Family businesses specialised in making clothing, carpentry or other areas gave men the leading role in production while playing down the contribution of women who marketed and sold the products, managed the money and kept up-to-date on market trends, Nava said.
The economic activities focused on by the microfinance institution start out with seed capital of as little as 10 dollars, and the families involved are unfamiliar with complex tools for calculating their income or projecting sales, profits or payment capacity.
While the traditional banking system excluded this segment of the population due partly to the difficulty in assessing creditworthiness, the staff at Banco FIE recognised the opportunity to create a very simple credit assessment model, the bank's assistant national credit manager, Óscar Vedia, told IPS.
To illustrate, he cited the example of assessing the creditworthiness of a small family-run neighbourhood store. The assessor puts especially high value on the experience of the shopkeeper, who knows which food products are in high demand and sell fast, such as soft drinks, bread, sugar, rice and candy.
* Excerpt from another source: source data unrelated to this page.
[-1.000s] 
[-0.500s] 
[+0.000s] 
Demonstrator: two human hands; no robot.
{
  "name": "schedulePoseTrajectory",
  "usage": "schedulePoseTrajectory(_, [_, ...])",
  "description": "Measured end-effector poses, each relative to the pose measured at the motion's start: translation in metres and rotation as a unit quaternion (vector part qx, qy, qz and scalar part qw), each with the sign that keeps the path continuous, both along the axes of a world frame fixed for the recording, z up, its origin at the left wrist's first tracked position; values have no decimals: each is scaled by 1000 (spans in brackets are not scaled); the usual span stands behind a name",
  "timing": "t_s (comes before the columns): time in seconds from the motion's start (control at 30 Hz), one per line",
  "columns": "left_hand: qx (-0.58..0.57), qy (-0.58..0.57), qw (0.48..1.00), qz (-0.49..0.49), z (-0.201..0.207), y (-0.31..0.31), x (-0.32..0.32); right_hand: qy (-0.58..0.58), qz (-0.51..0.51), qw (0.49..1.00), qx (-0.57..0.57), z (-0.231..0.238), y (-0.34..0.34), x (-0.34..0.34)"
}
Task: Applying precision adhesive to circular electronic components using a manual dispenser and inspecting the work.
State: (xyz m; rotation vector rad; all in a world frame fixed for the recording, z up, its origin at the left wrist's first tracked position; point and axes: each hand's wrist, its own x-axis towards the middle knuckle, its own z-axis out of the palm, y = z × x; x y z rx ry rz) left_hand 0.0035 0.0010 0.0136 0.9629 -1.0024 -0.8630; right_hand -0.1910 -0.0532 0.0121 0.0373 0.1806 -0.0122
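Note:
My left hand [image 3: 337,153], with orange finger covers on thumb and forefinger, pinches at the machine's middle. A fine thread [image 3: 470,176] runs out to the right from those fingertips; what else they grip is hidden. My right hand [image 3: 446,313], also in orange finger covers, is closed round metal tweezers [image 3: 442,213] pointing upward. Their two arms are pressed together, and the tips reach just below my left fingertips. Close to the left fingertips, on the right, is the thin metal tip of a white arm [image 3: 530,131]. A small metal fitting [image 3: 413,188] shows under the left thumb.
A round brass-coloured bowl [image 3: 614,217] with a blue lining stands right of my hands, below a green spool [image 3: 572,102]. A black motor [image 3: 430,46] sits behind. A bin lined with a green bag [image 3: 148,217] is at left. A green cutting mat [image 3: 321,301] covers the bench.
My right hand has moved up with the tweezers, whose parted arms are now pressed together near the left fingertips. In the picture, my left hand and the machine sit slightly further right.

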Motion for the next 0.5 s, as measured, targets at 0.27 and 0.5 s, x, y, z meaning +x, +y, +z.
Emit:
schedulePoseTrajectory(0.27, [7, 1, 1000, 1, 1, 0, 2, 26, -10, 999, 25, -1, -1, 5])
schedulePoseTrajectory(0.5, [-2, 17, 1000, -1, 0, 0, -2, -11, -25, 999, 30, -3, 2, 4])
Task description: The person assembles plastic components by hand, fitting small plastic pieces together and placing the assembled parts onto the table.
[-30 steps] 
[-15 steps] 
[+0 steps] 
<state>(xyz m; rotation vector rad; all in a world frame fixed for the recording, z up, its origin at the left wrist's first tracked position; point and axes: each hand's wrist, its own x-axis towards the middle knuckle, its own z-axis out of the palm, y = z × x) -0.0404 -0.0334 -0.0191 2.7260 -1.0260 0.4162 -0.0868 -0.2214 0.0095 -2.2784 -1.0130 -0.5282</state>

The location of the small business is also taken into account, and with this information the assessor produces graphs showing income levels over the course of one week and one month, to illustrate the sales cycle. To that is added the business's transportation costs and other expenses.
And because it is a family business, household expenditure like transportation, education, utilities and rent are included in the assessment to provide a complete picture, Vedia explained.
"We do everything possible to grant the loan, and we offer advice instead of simply saying 'no'," he said, smiling.
The casually dressed executive now runs the programme that has extended the bank's operations to Argentina and Haiti.
The Banco FIE has a net worth of 62.3 million dollars, and charges an annual interest rate of between 8.5 and 21 percent, which Vedia said are the lowest rates in the international microfinance market.